[[ Data section, beginning ]]

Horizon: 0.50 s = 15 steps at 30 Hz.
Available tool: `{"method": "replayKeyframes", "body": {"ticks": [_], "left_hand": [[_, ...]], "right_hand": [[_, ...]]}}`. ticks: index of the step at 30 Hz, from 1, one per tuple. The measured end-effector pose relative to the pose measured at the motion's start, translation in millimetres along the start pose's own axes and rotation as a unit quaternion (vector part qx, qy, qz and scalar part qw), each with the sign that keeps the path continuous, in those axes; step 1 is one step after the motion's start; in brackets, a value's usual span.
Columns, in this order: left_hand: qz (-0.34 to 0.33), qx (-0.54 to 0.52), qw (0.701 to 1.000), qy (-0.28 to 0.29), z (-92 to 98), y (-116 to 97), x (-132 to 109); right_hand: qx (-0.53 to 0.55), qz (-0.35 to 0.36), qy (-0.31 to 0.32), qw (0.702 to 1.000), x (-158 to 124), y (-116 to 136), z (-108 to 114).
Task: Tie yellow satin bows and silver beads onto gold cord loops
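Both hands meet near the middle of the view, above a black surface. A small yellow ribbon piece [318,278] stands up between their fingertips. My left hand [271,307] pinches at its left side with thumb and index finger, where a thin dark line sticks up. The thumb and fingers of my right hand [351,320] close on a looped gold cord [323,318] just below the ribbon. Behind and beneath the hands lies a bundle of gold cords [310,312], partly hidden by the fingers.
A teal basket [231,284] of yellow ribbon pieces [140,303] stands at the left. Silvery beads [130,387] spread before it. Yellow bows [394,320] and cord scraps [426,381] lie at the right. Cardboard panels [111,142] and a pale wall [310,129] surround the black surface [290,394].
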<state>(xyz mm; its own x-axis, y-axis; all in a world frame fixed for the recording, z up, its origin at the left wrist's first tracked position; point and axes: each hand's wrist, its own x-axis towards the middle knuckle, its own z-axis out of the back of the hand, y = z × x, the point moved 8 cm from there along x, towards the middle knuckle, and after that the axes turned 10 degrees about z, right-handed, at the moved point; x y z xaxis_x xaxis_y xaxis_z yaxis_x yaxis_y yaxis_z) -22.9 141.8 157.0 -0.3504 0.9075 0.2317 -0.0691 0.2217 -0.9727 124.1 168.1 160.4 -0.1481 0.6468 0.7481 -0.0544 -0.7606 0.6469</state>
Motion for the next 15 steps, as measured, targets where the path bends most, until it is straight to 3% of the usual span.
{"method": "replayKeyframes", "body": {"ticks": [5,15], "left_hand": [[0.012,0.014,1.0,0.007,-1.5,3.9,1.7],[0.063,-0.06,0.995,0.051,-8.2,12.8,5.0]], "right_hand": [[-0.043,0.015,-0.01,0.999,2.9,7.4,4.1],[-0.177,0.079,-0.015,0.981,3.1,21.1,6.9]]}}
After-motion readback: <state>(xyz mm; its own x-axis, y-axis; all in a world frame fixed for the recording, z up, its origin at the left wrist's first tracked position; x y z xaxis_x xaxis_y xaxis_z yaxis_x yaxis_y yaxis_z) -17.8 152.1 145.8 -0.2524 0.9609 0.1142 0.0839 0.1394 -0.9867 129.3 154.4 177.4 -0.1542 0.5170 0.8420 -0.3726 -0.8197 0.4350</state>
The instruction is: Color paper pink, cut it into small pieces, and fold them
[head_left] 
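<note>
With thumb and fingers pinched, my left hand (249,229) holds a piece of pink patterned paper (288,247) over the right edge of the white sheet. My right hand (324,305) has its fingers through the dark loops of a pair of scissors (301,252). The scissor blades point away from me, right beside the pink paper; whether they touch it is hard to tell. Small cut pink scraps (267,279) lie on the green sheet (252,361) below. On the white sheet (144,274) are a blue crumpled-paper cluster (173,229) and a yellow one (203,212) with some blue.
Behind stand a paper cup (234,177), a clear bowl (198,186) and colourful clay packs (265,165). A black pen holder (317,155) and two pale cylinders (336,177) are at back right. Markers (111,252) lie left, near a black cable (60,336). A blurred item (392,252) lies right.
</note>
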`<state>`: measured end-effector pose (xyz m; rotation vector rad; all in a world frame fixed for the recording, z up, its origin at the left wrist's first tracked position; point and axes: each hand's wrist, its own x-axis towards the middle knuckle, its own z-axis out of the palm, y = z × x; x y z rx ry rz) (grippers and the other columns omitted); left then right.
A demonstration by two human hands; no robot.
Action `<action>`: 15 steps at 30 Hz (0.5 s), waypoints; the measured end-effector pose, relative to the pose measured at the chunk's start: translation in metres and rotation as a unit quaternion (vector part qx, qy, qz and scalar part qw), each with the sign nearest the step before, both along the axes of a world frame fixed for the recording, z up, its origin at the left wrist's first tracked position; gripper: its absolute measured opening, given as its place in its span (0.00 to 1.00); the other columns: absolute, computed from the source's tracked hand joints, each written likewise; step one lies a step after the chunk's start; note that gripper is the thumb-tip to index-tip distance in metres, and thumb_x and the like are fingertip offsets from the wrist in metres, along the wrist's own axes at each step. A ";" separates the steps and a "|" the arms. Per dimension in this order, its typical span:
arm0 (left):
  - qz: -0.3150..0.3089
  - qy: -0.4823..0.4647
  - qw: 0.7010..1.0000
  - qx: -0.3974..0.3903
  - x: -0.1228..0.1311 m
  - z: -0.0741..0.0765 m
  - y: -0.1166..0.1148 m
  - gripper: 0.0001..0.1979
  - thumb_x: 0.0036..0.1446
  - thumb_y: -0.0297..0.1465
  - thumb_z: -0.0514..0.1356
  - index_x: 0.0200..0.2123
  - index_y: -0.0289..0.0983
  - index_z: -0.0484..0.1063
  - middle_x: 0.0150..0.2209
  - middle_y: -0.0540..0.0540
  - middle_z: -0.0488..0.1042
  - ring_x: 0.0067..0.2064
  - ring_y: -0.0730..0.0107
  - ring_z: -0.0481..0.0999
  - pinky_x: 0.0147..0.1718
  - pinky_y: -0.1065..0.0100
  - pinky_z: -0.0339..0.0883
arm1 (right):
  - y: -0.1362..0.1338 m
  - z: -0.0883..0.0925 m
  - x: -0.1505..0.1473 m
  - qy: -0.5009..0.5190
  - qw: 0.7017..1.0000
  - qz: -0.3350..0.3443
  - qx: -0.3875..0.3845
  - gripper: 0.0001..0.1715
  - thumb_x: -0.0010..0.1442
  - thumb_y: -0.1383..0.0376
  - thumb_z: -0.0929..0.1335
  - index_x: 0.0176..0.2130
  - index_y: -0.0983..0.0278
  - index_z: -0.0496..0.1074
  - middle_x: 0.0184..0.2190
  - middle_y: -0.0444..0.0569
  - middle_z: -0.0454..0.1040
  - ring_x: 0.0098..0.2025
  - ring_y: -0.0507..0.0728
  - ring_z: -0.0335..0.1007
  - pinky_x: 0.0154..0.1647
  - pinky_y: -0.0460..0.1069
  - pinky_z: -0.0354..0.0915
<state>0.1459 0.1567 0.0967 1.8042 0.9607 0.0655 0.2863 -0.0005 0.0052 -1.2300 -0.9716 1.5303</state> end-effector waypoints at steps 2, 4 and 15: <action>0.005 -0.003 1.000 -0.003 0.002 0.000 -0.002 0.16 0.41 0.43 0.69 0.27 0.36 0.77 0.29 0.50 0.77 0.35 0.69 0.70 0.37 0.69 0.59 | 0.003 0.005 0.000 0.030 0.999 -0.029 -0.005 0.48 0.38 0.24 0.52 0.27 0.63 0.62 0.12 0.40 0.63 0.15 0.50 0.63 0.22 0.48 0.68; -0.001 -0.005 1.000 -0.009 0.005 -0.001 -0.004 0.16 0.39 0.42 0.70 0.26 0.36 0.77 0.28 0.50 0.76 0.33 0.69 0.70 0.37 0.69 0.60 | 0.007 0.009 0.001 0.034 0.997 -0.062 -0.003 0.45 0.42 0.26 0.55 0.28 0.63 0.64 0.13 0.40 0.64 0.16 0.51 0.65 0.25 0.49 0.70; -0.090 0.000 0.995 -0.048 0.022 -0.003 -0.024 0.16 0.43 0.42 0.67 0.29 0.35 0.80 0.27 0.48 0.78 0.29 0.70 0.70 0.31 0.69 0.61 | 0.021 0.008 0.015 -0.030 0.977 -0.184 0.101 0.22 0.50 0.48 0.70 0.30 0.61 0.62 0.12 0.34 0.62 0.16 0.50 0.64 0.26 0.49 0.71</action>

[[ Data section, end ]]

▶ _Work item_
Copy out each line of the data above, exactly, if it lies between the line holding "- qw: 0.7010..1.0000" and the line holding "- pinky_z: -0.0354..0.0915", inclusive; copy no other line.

▶ _Problem solution_
  - qw: 0.7010..1.0000
  - qx: -0.3974..0.3903
  - x: -0.1228..0.1311 m
  - z: -0.0741..0.0765 m
  - y: -0.1166..0.1148 m
  - gripper: 0.0001..0.1979
  - thumb_x: 0.0036..0.1446
  - thumb_y: -0.0297..0.1465
  - thumb_z: -0.0514..0.1356
  - index_x: 0.0200..0.2123
  - index_y: -0.0289..0.0983
  - index_z: -0.0484..0.1063
  - middle_x: 0.0150..0.2209
  - middle_y: -0.0540..0.0540
  - middle_z: -0.0488..0.1042
  - ring_x: 0.0067..0.2064
  - ring_y: -0.0730..0.0107
  - ring_z: -0.0481..0.0999
  - pinky_x: 0.0147..0.1718
  - pinky_y: -0.1065..0.0100
  - pinky_z: -0.0339..0.0883
arm1 (right):
  - y: -0.1362..0.1338 m
  - z: -0.0883..0.0925 m
  - x: -0.1505..0.1473 m
  - qy: -0.5009..0.5190
  - qw: 0.7017..1.0000
  - qz: -0.3350..0.3443
  - qx: -0.3875..0.3845
  - gripper: 0.0001..0.1715
  - thumb_x: -0.0010..0.1442
  - thumb_y: -0.1383..0.0376
  - thumb_z: -0.0929..0.1335
  - index_x: 0.0176..0.2130
  - index_y: -0.0983..0.0278
  - index_z: -0.0496..0.1074
  - middle_x: 0.0184..0.2190
  - middle_y: -0.0444..0.0569
  - middle_z: -0.0454..0.1040
  - ring_x: 0.0098..0.2025
  - ring_y: -0.0507..0.0728
  - ring_z: -0.0335..0.1007
  - pinky_x: 0.0154..0.1647
  - pinky_y: -0.0460..0.1069
  - pinky_z: -0.0354..0.0915

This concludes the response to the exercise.